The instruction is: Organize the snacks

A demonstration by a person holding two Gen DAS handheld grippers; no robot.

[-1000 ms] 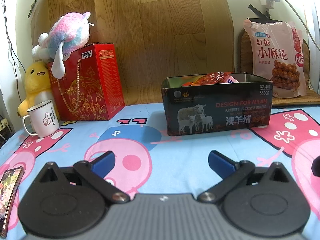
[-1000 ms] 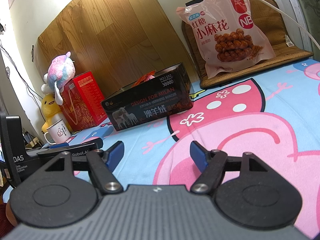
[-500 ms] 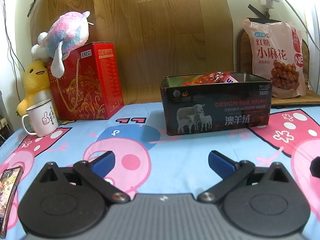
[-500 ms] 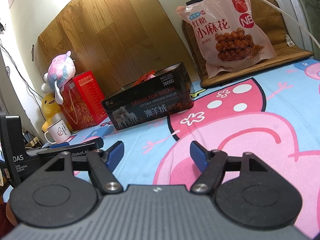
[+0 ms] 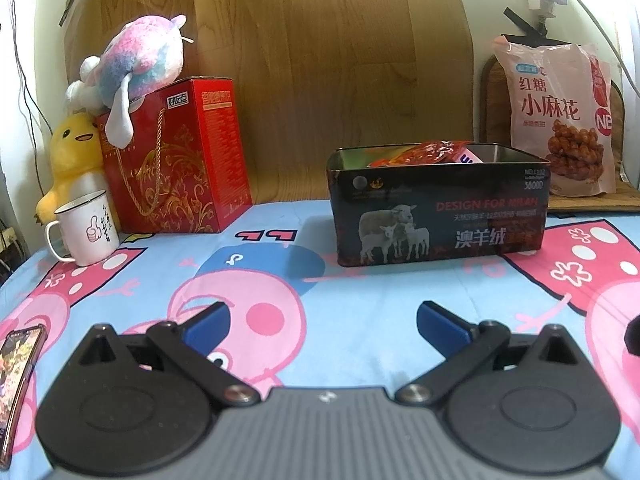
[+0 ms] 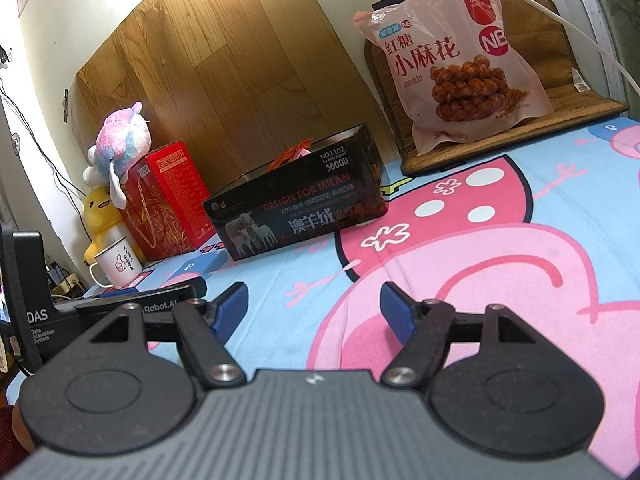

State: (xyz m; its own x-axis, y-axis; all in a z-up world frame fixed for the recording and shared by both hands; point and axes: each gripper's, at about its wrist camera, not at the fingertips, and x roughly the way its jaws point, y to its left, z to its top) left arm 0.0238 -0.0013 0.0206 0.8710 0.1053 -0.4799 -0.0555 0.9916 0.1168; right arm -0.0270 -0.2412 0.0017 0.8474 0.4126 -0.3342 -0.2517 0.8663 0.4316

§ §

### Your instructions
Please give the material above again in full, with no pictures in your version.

### Response
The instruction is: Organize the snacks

A demonstration by a person holding two Gen DAS handheld grippers; no robot.

[-1000 ms] 
[-1000 ms] 
[-500 ms] 
[-500 ms] 
[+0 ms] 
[+0 ms] 

State: (xyz m; its own x-axis, y-axis; all in a z-up world frame fixed for the recording and shared by both hands; point and axes: each gripper's, at about its wrist camera, not at the fingertips, and x roughly the way its jaws point, y to its left, z to its top) left arm 0.0238 -0.0013 0.0206 0.8710 0.1053 -0.4799 -0.0555 0.9916 0.1168; right arm -0.0270 -0.2412 0.0017 0.8474 0.4126 -0.3342 -0.2517 0.8663 0.4316

The answer given here is complete.